> **Work order**
What is wanted is an exact copy of the lines from the top of the listing through the line containing "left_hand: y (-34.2".

*** Block opens ***

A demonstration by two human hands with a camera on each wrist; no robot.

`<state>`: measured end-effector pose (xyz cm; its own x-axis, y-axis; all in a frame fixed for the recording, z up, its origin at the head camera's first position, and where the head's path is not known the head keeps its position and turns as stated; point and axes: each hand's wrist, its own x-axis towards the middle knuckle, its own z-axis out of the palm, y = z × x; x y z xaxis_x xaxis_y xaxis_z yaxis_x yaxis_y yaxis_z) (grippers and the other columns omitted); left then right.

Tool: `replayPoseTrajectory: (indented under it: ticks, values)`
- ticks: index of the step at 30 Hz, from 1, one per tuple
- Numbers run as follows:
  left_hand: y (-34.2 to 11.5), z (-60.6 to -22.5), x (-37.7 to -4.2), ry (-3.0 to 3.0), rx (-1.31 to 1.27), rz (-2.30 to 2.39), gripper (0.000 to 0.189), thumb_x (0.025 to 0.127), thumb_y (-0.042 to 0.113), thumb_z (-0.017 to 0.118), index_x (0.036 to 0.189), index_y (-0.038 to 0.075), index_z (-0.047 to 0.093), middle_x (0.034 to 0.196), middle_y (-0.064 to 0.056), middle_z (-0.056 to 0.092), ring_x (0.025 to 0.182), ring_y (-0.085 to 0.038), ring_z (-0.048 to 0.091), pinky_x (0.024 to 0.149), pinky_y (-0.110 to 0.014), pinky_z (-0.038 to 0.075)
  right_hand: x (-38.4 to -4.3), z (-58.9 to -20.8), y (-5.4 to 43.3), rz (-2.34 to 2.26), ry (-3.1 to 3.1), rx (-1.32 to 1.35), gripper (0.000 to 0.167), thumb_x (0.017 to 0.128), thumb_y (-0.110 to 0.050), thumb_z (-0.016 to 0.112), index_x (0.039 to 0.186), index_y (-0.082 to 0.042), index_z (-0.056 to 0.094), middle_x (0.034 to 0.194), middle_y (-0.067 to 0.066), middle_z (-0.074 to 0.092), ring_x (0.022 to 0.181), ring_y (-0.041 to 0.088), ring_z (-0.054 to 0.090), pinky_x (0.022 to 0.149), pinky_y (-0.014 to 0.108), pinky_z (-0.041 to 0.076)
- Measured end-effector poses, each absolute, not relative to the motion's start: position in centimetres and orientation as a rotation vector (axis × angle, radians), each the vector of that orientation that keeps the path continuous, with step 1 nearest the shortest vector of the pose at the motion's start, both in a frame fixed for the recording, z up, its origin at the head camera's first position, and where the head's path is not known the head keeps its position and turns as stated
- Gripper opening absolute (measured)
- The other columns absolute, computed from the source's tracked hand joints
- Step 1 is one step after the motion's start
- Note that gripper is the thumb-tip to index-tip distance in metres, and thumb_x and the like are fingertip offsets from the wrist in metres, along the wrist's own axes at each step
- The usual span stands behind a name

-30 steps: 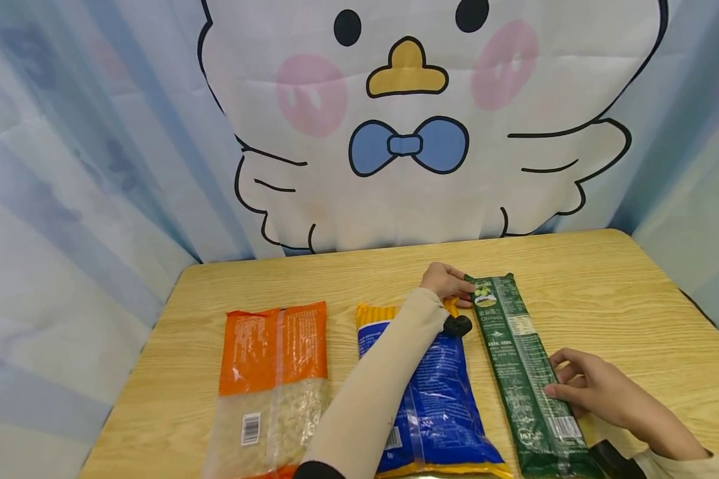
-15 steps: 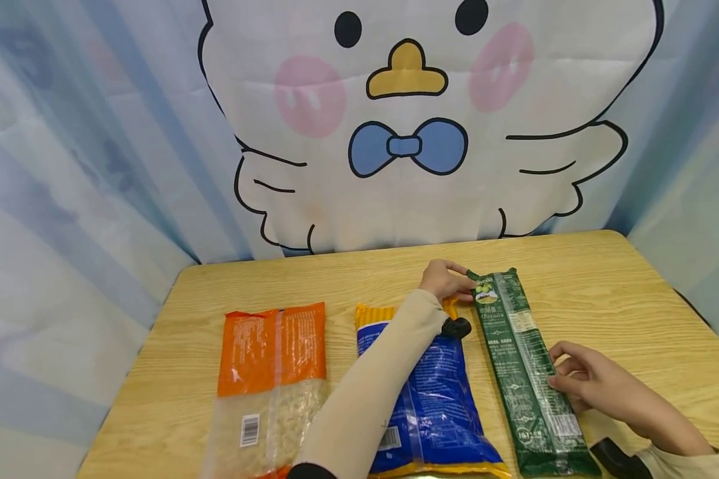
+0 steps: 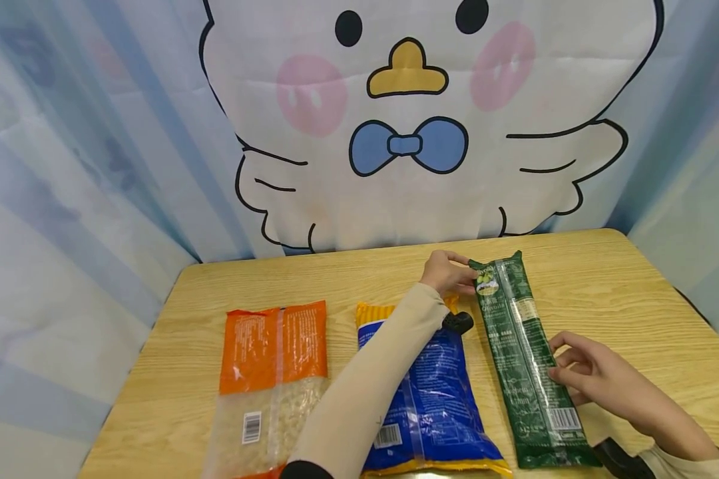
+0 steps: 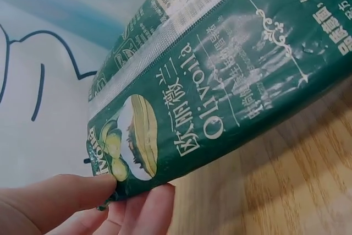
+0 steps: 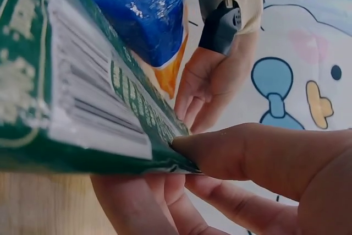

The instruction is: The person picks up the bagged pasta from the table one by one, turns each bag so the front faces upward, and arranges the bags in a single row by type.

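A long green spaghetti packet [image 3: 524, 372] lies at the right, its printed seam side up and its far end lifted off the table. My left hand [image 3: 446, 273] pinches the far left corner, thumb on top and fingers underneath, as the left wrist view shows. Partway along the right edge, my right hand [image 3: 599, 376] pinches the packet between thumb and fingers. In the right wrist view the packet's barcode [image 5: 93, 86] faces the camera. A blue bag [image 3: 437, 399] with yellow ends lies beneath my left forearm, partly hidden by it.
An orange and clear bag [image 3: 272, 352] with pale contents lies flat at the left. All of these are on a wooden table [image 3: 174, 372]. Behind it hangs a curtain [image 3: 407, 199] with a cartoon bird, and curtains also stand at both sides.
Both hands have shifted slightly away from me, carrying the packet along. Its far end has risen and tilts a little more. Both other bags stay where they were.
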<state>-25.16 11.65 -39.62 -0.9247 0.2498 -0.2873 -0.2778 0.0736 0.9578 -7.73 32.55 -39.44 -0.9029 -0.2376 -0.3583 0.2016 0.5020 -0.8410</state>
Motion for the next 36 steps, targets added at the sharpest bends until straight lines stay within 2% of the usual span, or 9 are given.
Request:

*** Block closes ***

> **Exercise solution**
A demonstration by two human hands with a camera on each wrist; no robot.

`<state>`: measured end-effector pose (xyz cm; its own x-axis, y-axis; all in a frame fixed for the recording, z up, its origin at the head camera's first position, and where the head's path is not known the head keeps its position and turns as stated; point and axes: each hand's wrist, its own x-axis towards the middle knuckle, its own z-axis out of the palm, y = z × x; x y z xaxis_x xaxis_y xaxis_z yaxis_x yaxis_y yaxis_z) (grippers and the other columns omitted); left then right.

Tool: `replayPoseTrajectory: (indented under it: ticks, values)`
- ticks: index of the step at 30 Hz, from 1, one per tuple
- Numbers run as follows:
  left_hand: y (-34.2 to 11.5), z (-60.6 to -22.5), x (-37.7 to -4.2), ry (-3.0 to 3.0), rx (-1.31 to 1.27), rz (-2.30 to 2.39), gripper (0.000 to 0.189), thumb_x (0.025 to 0.127), thumb_y (-0.042 to 0.113), thumb_z (-0.017 to 0.118), index_x (0.036 to 0.189), index_y (-0.038 to 0.075), index_z (-0.047 to 0.093), middle_x (0.034 to 0.196), middle_y (-0.064 to 0.056), middle_z (-0.056 to 0.092), ring_x (0.025 to 0.182), ring_y (-0.085 to 0.038), ring_z (-0.048 to 0.091), pinky_x (0.024 to 0.149), pinky_y (-0.110 to 0.014), pinky_z (-0.038 to 0.075)

Work on this exercise is done.